初闻琴五音,清徵绕山栀。宫门医毒双绝漂亮小天才X誓要打出全员HE剧穿越女。自割腿肉弥补遗憾小甜文。会引用剧中原台词,如果有写的OOC的地方,请各位看官轻点骂55555555。
———————————————————————————
家人们谁懂啊?
看完《云之羽》的当晚我穿进去了!
我当时正被这个说HE不HE说BE不BE的结局哽地不上不下,带着忿忿入睡。结果第二天一睁眼……好家伙,我穿进来了!
我穿进来的这户人家呢,是个没落的江湖门派,有多没落呢?
就是那种明明是个江湖门派,但无锋都不稀罕拉它入伙的程度。
就是这么没落。
这个没落的门派叫无求门,不是无欲无求的那个无求,是那种没钱没势没权想求都没地儿求的无路可走的无求。
但无求门的掌门,我爹,山野,是个很有想法、很有上进心但路子也很野的人,特别对得起他的名字。
有多野呢?
比如,我爹他寻思着振兴门派,他不自个努力,不去鞭策我哥我弟和我师兄们努力,他偏偏想靠裙带关系。
但他好歹还有点良心,他没把我这个唯一的亲闺女往无锋送,他给我塞进了宫门少主宫唤羽的新娘队伍里。
现在的我正穿着红嫁衣、盖着红盖头,被宫门的侍卫用钝箭射晕了过去。
晕过去前我在心里骂骂咧咧,没想到自己居然就这么搭上了剧情线,我日。
阴森森、潮不拉几的地牢里,我醒来后悲催的发现我的另外两名狱友一个是开局领盒饭的郑二小姐,郑南衣,一个是女主云为衫。

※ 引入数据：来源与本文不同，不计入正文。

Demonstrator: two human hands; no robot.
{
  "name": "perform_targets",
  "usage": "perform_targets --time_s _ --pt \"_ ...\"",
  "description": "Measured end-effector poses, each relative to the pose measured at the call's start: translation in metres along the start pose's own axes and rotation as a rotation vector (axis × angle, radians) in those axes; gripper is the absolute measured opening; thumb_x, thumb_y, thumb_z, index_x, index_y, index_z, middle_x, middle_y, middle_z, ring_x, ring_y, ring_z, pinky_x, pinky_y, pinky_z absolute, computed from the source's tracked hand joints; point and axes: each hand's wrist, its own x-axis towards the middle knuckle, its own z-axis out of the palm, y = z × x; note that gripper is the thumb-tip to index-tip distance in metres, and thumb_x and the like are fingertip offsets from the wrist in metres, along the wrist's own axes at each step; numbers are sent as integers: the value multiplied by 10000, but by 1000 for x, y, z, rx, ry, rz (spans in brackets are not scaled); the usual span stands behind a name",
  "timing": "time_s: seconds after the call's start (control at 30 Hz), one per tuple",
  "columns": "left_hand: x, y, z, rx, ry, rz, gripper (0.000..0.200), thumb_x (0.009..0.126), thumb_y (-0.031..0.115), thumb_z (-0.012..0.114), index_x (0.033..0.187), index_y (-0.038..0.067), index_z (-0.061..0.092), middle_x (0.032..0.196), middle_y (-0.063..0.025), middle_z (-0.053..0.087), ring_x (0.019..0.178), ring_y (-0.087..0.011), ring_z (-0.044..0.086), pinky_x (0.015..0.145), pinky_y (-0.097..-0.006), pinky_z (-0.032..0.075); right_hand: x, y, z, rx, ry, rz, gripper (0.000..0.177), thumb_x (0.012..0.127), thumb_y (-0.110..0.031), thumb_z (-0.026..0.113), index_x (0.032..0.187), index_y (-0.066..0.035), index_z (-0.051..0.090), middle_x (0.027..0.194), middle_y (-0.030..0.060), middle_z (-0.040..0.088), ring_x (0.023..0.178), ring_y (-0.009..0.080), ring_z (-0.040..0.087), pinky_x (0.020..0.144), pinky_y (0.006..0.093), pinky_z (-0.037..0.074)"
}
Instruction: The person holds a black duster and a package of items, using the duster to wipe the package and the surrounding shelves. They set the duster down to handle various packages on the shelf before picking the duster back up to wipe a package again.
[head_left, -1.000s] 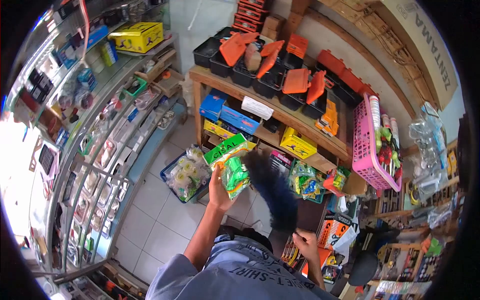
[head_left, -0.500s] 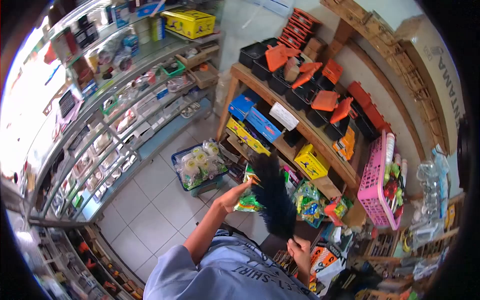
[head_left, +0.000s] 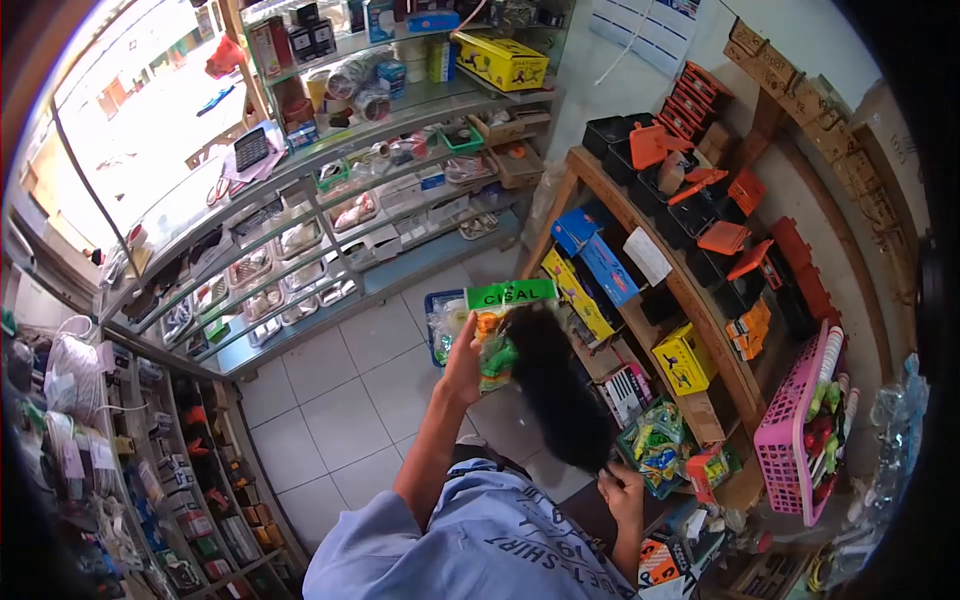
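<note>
My left hand (head_left: 462, 362) is closed on the edge of a clear plastic packet (head_left: 498, 345) with a green header and orange and green contents, held up over the floor. In my right hand (head_left: 621, 490), lower right, is the handle end of a black fluffy duster (head_left: 560, 400). The duster slants up and to the left, its tip beside the packet. Behind the packet, a blue tray (head_left: 436, 350) of bagged goods is partly hidden.
Wooden shelving (head_left: 700, 320) with black bins and yellow boxes stands on the right, beside a pink basket (head_left: 783, 450). A glass display counter (head_left: 350, 215) runs along the upper left. Stocked racks (head_left: 190, 480) line the lower left.
The view has turned left, showing more of the counter. The packet has been raised and its green header now faces me. The duster remains in my right hand.
</note>
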Motion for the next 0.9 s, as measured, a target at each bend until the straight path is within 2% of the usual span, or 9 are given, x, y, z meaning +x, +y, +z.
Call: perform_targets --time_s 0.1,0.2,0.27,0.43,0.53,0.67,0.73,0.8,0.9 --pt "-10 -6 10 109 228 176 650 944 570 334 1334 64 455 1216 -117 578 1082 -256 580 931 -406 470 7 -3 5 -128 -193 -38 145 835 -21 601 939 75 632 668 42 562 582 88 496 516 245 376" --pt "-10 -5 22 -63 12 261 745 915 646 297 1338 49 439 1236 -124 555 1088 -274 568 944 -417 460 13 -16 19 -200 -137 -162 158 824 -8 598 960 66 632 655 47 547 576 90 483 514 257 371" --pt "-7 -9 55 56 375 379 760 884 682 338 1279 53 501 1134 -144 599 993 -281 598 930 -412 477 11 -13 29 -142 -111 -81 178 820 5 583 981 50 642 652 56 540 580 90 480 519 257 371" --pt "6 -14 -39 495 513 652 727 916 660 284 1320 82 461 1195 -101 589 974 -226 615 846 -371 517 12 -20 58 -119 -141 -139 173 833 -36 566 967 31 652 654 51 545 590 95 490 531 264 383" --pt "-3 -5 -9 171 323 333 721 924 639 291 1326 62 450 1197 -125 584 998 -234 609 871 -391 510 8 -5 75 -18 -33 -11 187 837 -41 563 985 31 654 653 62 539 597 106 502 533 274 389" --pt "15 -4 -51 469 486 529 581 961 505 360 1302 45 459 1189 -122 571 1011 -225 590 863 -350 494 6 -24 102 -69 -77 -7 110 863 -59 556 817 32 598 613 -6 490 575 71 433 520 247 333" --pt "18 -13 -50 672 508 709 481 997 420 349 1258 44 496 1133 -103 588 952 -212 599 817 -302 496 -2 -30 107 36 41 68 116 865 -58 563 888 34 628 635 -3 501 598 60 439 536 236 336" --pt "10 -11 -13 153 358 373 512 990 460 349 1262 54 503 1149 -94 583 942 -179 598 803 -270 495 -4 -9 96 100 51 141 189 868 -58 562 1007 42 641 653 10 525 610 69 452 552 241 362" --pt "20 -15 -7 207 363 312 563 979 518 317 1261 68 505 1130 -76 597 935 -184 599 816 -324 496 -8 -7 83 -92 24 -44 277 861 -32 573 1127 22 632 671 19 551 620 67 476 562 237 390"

睁开眼的第一眼,我心里想的是,女主好美,难怪把牛牛迷的五迷三道的。
睁开眼的第二眼,我反应过来,心道我命休矣,普通人往主角团里凑,确定不会成炮灰吗?
我默默抱紧自己,瑟瑟发抖。
我知道,这个世界总会赋予穿越者一些金手指,比如我,天选之子,看完了全剧。
可全剧总共24集,我却要在这里过一生。
剧中的角色都变成了活生生的人,活生生的人不可能按剧本来的走,所以即便我知道大体的剧情,那也无法排除活生生的变数。
比如我自己不就是个剧里没有的变数吗?
剧情不能全信后,那我还有什么金手指呢?
我冥思苦想,然后留下了废物的眼泪。
我,山栀,四肢不勤五谷不分,废物一个。
可以了家人们,我找到了自己搭上主剧情后的生存法则:苟,苟住,往死里苟。
没过多久,男主宫子羽就领着金繁出现了,说要带着新娘们逃走。
有新娘合理质疑道:“你是羽宫的少爷,执刃的儿子,你爹要害我们,你却要救我,这么好心,我才不信!”

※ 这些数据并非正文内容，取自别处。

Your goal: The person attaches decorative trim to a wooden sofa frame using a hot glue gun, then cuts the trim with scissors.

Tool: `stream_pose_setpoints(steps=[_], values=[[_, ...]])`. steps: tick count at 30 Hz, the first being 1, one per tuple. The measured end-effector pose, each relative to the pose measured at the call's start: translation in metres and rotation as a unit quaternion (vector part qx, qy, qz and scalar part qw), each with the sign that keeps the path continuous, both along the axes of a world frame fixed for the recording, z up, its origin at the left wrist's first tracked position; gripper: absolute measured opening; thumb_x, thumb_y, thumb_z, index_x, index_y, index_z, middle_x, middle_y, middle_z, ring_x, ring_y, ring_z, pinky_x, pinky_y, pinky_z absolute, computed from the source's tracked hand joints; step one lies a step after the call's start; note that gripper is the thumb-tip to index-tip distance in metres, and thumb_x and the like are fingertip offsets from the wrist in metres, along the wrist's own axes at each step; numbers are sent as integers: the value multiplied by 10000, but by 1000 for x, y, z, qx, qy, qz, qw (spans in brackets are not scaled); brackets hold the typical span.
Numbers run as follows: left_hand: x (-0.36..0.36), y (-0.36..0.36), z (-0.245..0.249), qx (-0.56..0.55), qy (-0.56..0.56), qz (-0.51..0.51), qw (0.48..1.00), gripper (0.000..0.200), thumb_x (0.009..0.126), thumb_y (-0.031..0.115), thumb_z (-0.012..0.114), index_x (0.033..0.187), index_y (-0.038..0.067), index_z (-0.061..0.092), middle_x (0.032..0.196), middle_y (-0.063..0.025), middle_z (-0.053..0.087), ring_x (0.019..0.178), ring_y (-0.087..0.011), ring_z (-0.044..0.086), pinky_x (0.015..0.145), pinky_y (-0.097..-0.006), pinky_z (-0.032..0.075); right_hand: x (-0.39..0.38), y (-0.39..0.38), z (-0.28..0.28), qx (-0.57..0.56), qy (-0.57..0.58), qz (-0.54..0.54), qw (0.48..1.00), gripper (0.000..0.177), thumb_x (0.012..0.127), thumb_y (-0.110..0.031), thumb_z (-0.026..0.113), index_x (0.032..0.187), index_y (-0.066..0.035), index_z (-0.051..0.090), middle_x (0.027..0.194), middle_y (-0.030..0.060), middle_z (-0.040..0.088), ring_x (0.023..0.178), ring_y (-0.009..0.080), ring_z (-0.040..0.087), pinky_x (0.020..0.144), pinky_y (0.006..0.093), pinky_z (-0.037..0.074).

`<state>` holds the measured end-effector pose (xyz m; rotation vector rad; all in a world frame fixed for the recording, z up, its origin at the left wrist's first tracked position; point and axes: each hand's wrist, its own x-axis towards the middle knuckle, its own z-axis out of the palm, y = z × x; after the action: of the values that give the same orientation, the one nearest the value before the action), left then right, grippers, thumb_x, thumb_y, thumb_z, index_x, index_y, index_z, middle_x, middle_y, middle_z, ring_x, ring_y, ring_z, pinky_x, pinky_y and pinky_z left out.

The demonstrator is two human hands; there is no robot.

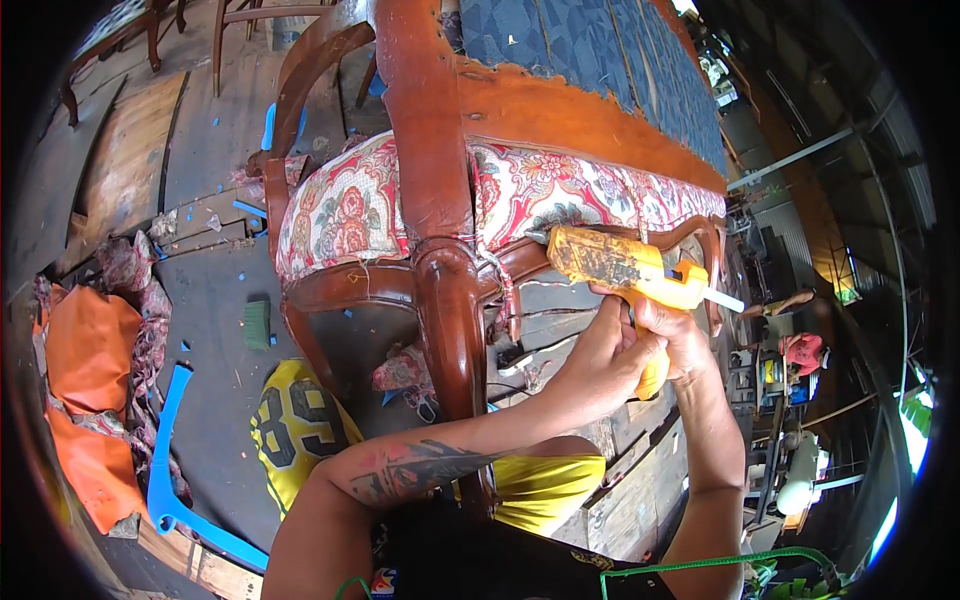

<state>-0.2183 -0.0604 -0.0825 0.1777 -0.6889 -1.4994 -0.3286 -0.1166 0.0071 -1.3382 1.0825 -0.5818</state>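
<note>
A yellow hot glue gun (pixel 610 262), stained dark along its body, is gripped by both my hands in front of the chair. A white glue stick (pixel 725 300) pokes out of its rear end. My left hand (pixel 608 348) closes on the handle from the left, and my right hand (pixel 672 335) wraps it from the other side. The gun's front end is right at the lower edge of the floral seat upholstery (pixel 555 190). That fabric covers the seat of a glossy brown wooden chair (pixel 440 290), whose back has blue patterned fabric (pixel 560 45).
Orange material (pixel 92 400) and floral fabric scraps (pixel 150 330) lie at the left. Near them are a curved blue strip (pixel 165 450) and a green block (pixel 257 325) on the floor. Other chairs (pixel 150 45) stand behind. A person in red (pixel 803 350) is far right.
</note>
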Motion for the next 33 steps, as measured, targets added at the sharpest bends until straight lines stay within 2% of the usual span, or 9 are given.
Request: stream_pose_setpoints(steps=[4, 8, 10, 15, 17, 24, 26, 33], values=[[-2, -1, -1, -10, 10, 9, 1000, 449, 1061, 86, 639, 1422, -45, 405, 1172, -115, 599, 1007, -114, 636, 832, -297, 553, -4, -1, -5, -7, -15, -16, 1000, 423, 946, -324, 856, 1150, 23, 726, 789, 70, 681, 658, 151, 645, 570, 289, 528], [-2, -3, -3, -18, -13, 14, 1000, 477, 1066, 93, 640, 1451, -41, 393, 1214, -117, 597, 1054, -122, 630, 871, -307, 549, 0, 1, 0, 6, -10, -18, 1000, 395, 956, -319, 847, 1130, 14, 726, 793, 78, 687, 664, 160, 651, 590, 291, 541], [-2, -2, -2, -22, 0, 12, 1000, 485, 1069, 95, 640, 1462, -38, 389, 1231, -120, 598, 1075, -122, 628, 882, -310, 548, -6, -2, 0, 12, -8, 18, 1000, 376, 971, -315, 832, 1115, 14, 722, 800, 89, 693, 679, 170, 660, 608, 299, 552], [1, -3, -3, -44, 3, 10, 999, 485, 1083, 97, 631, 1483, -29, 385, 1272, -120, 597, 1132, -122, 621, 916, -311, 542, 2, 8, 9, -5, 2, 6, 1000, 353, 990, -309, 811, 1098, 15, 719, 806, 94, 697, 696, 177, 667, 617, 309, 558], [5, -1, -2, -29, 38, -51, 998, 496, 1099, 109, 641, 1529, -19, 429, 1355, -87, 602, 1246, -126, 587, 1067, -319, 494, 5, 13, 14, -9, 10, 3, 1000, 349, 994, -307, 806, 1096, 15, 719, 806, 92, 697, 705, 177, 669, 622, 309, 557], [13, 4, 5, -46, 12, -43, 998, 474, 1095, 115, 660, 1508, -16, 469, 1300, -48, 613, 1154, -82, 590, 996, -277, 511, 11, 18, 24, -36, 59, -4, 998, 314, 995, -288, 807, 1066, 7, 725, 826, 86, 709, 740, 172, 675, 656, 295, 549], [13, 7, 8, -40, 43, -4, 998, 449, 1092, 101, 663, 1490, -15, 493, 1259, -27, 623, 1112, -60, 589, 959, -260, 516, 13, 19, 26, -45, 74, 5, 996, 311, 993, -291, 809, 1054, 3, 728, 832, 86, 713, 743, 169, 675, 657, 292, 546], [20, 10, 9, -38, 47, -40, 997, 404, 1085, 74, 666, 1454, -17, 528, 1241, -26, 646, 1118, -64, 604, 972, -261, 522, 16, 25, 32, -35, 85, 14, 996, 335, 990, -328, 813, 1034, -5, 732, 827, 80, 714, 739, 158, 673, 651, 284, 530]])
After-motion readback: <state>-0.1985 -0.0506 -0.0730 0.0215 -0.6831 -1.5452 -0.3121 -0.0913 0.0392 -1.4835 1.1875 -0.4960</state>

宫子羽却道:“我不是执刃,也不是少主,所以才怜香惜玉,你们要不要跟我走,自己决定。”
又天真的新娘拉着我的手,似乎想从我身上汲取力量,道:“我跟你走,我要回去见我爹爹!”
本来在新娘中狗狗祟祟坚决不说话不出头不多事的我:“……”
不是姐们儿你谁啊!
你愿意回去见你爹你就自己说呗,你薅我干啥子啊!我认得你吗?!
可惜无人听得见我的心声,而宫子羽的目光也自然地落在了我跟这位姐们儿的身上。
我:“……”
我感受到背后云为衫、上官浅还有郑南衣隐晦打量的视线,顿时寒毛四起。
我对宫子羽露出一个尴尬而不失礼貌的笑容:“那就多谢羽公子了。”
后来宫子羽带着新娘们往密道逃去,半路上我注意到了故意落单的云为衫和前去寻她的宫子羽……我脸上露出磕糖人才懂的姨母笑,嘿嘿嘿~
等宫子羽带着云为衫赶上新娘大部队时,金繁逮住他就是一顿熊:“我一回头你人不见了!真是乱来,这里面可是有刺客在,他万一……”
“你想多了。”宫子羽现在正处于没心没肺没心眼儿的时候,心大道:“无锋此刻好不容易送刺客进来,怎么可能是来杀我的,杀我这么一个游手好闲之人而暴露自己,多亏啊?”
金繁:“……”
金繁被他的逻辑怼的哑口无言,想训斥吧,又觉得他说的似乎还挺有道理。
宫子羽正转身跟新娘们嘱咐密道里的机关,夜风却突然送来了一阵清泠泠的铃铛脆响。
“宫子羽,你不是送人给我试药吗,怎么送到这儿来了?”
少年的声音很清脆,又带着些许质问的冷意,听得我心里骤然空了半拍。
我回首望去,夜色之中,宫檐之上,少年黑色的衣摆随风而起,眉梢朱唇三分笑,漆黑的瞳孔里却全是冷意。
宫远徵……我在心底默念他的名字,那个全剧里最让我心生欢喜的少年郎。
而这份欢喜暂时中断在了宫远徵朝新娘队伍丢来的毒雾弹后。
黄色的有毒雾气在新娘间炸开,一股难以言喻的腥臭、酸辛、苦辣的味道弥漫开来。我捂住口鼻都挡不住这股霸道的味道,当即两眼一翻儿,成为了第一个倒地躺平的新娘。
年轻就是好啊,倒头就睡。
我倒的太快,周围同样被毒雾包裹的新娘们、宫子羽、金繁和宫远徵都懵在了原地。
宫子羽震惊地看着宫远徵:“你不至于真的毒死她们吧?”
宫远徵再厉害也不过是个尚未及冠的少年,被平时瞧不上眼的哥哥这么诬陷,当即又委屈又气愤,反驳道:“我没有!这只是会让她们酸软无力的毒而已!”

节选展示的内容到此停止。